A máquina extraviada

“Você sempre pergunta pelas novidades daqui deste sertão, e finalmente posso lhe contar uma importante. Fique o compadre sabendo que agora temos aqui uma máquina imponente, que está entusiasmando todo o mundo. Desde que ela chegou — não me lembro quando, não sou muito bom em lembrar datas — quase não temos falado em outra coisa; e da maneira que o povo aqui se apaixona até pelos assuntos mais infantis, é de admirar que ninguém tenha brigado ainda por causa dela, a não ser os políticos.

A máquina chegou uma tarde, quando as famílias estavam jantando ou acabando de jantar, e foi descarregada na frente da Prefeitura. Com os gritos dos choferes e seus ajudantes (a máquina veio em dois ou três caminhões) muita gente cancelou a sobremesa ou o café e foi ver que algazarra era aquela. Como geralmente acontece nessas ocasiões, os homens estavam mal-humorados e não quiseram dar explicações, esbarravam propositalmente nos curiosos, pisavam-lhes os pés e não pediam desculpa, jogavam pontas de cordas sujas de graxa por cima deles, quem não quisesse se sujar ou se machucar que saísse do caminho.

[...]

Em todas as datas cívicas a máquina é agora uma parte importante das festividades. Você se lembra que antigamente os feriados eram comemorados no coreto ou no campo de futebol, mas hoje tudo se passa ao pé da máquina. Em tempo de eleição todos os candidatos querem fazer seus comícios à sombra dela, e como isso não é possível, alguém tem de sobrar, nem todos se conformam e sempre surgem conflitos. Felizmente a máquina ainda não foi danificada nesses esparramos, e espero que não seja.

[...]

agora o único acidente de certa gravidade que tivemos foi quando um caixeiro da loja do velho Adudes (aquele velhinho espigado que passa brilhantina no bigode, se lembra?) prendeu a perna numa engrenagem da máquina, isso por culpa dele mesmo.”

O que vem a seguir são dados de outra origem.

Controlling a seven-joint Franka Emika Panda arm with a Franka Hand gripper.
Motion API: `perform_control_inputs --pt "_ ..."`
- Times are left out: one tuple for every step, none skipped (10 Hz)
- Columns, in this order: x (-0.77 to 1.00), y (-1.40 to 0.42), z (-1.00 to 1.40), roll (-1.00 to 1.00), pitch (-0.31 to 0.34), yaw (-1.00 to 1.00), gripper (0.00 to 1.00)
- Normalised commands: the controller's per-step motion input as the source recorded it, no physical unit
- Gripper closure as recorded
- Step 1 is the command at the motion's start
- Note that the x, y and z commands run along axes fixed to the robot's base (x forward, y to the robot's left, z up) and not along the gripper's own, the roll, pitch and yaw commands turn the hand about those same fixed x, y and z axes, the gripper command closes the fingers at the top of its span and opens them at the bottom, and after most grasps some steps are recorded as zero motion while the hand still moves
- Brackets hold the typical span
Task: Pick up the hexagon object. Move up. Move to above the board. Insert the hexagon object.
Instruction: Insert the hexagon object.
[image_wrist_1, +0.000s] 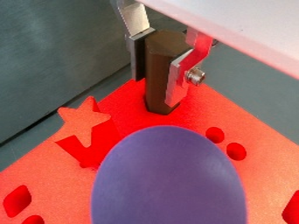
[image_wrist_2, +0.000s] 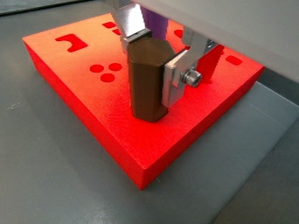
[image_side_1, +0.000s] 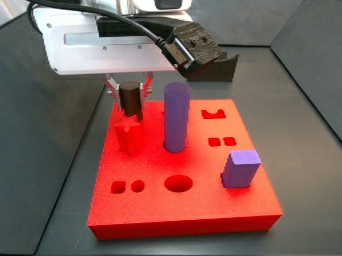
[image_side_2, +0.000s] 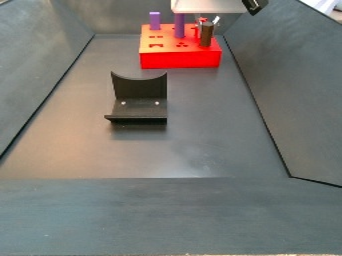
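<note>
Claw (image_wrist_2: 158, 59) over the board (image_wrist_2: 105, 109), fingers clamped on the hexagon (image_wrist_2: 147, 80), silver plates on two opposite faces. Post upright, its lower end at the red top face; in both wrist views it appears to meet the surface, but whether it sits in a hole or only rests on top cannot be told.

In a wrist view the hexagon (image_wrist_1: 156, 77) stands near one board edge, with grey desk (image_wrist_1: 52, 61) just beyond that edge. A star-shaped hole (image_wrist_1: 82, 122) lies just beside the post, and the rounded top of the purple cylinder (image_wrist_1: 167, 179) fills the near field, close to the claw (image_wrist_1: 163, 54).

In a side view the claw (image_side_1: 130, 88) hangs at the board's (image_side_1: 174, 205) rear-left part, the hexagon (image_side_1: 131, 104) just beside the cylinder (image_side_1: 175, 117), not touching. Purple cube (image_side_1: 242, 168) sits near the board's right edge, well apart from the post. Round hole (image_side_1: 178, 183) and small holes along the front edge are open. Little room between post and cylinder; more free space toward the board's left edge.

In a side view the board (image_side_2: 181, 55) sits at the far end of the desk (image_side_2: 174, 140), the claw (image_side_2: 207, 22) above it. The fixture (image_side_2: 138, 98) stands mid-desk, well apart from the board; wide bare floor around it.
</note>
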Motion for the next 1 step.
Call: perform_control_inputs --pt "0.0 0.0 0.0 0.05 0.0 0.0 1.0"
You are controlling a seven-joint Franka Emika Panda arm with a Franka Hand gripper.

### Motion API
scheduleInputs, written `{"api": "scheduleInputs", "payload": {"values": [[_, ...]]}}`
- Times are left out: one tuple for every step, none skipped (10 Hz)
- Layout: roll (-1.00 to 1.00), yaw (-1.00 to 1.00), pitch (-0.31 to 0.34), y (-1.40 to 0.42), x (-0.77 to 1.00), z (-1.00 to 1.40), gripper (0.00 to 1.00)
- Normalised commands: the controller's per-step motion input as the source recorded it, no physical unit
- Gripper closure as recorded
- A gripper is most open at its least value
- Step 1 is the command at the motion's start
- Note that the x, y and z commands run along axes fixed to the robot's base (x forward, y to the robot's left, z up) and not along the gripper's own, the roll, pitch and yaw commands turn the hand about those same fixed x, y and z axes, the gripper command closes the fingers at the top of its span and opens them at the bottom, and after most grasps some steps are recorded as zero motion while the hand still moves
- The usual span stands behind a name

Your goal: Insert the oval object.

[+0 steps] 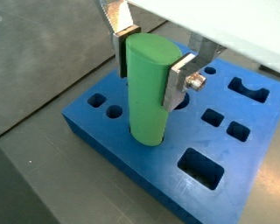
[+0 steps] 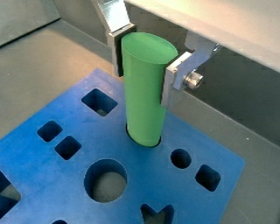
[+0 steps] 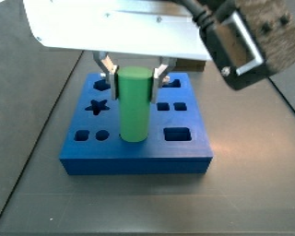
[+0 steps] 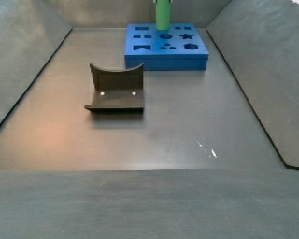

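— Over the block [image 1: 130,157], gripper [image 1: 150,63] is clamping the peg [image 1: 149,92] near its top; the lower end is sitting at a hole.
— Risk?
— Tilt could be jamming it against the rim.

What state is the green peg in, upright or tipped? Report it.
Upright. The oval object stands vertical between the fingers of the gripper, its lower end at a hole in the blue block; a side view shows it straight too.
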Motion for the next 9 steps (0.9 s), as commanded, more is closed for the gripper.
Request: {"api": "scheduleInputs", "payload": {"values": [[0.00,-0.12,0.000,0.00,0.05,-0.21,1.00],[0.00,-0.12,0.000,0.00,0.04,-0.22,1.00],[0.00,-0.12,0.000,0.00,0.05,-0.23,1.00],[0.00,-0.11,0.000,0.00,0.02,-0.24,1.00],[0.00,-0.11,0.000,0.00,0.02,-0.25,1.00],[0.00,-0.10,0.000,0.00,0.00,-0.26,1.00],[0.00,-0.09,0.000,0.00,0.00,-0.17,1.00],[-0.01,0.00,-0.016,0.00,0.00,0.00,1.00],[0.00,0.00,0.000,0.00,0.00,0.00,1.00]]}}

Nesse conto, observa-se alguns traços que perpassam grande parte da obra de José J. Veiga. O estranhamento provocado pela inserção da modernidade, simbolizada por uma misteriosa máquina que quebra a monótona rotina de uma cidade de interior, é um aspecto comum na sua escrita. O escritor, que passou parte da infância em uma pequena cidade do interior de Goiás e grande parte de sua vida no Rio de Janeiro, além de ter morado na Europa, viveu na pele as dicotomias interior/centro e tradição/modernidade.

Nesse sentido, o autor transpôs essa experiência biográfica para a ficção. Além disso, em um país cujo centro cultural (no contexto em que Veiga iniciou sua carreira) estava no eixo Rio–São Paulo, a questão centro/periferia era algo que inquietava os autores tidos como regionalistas.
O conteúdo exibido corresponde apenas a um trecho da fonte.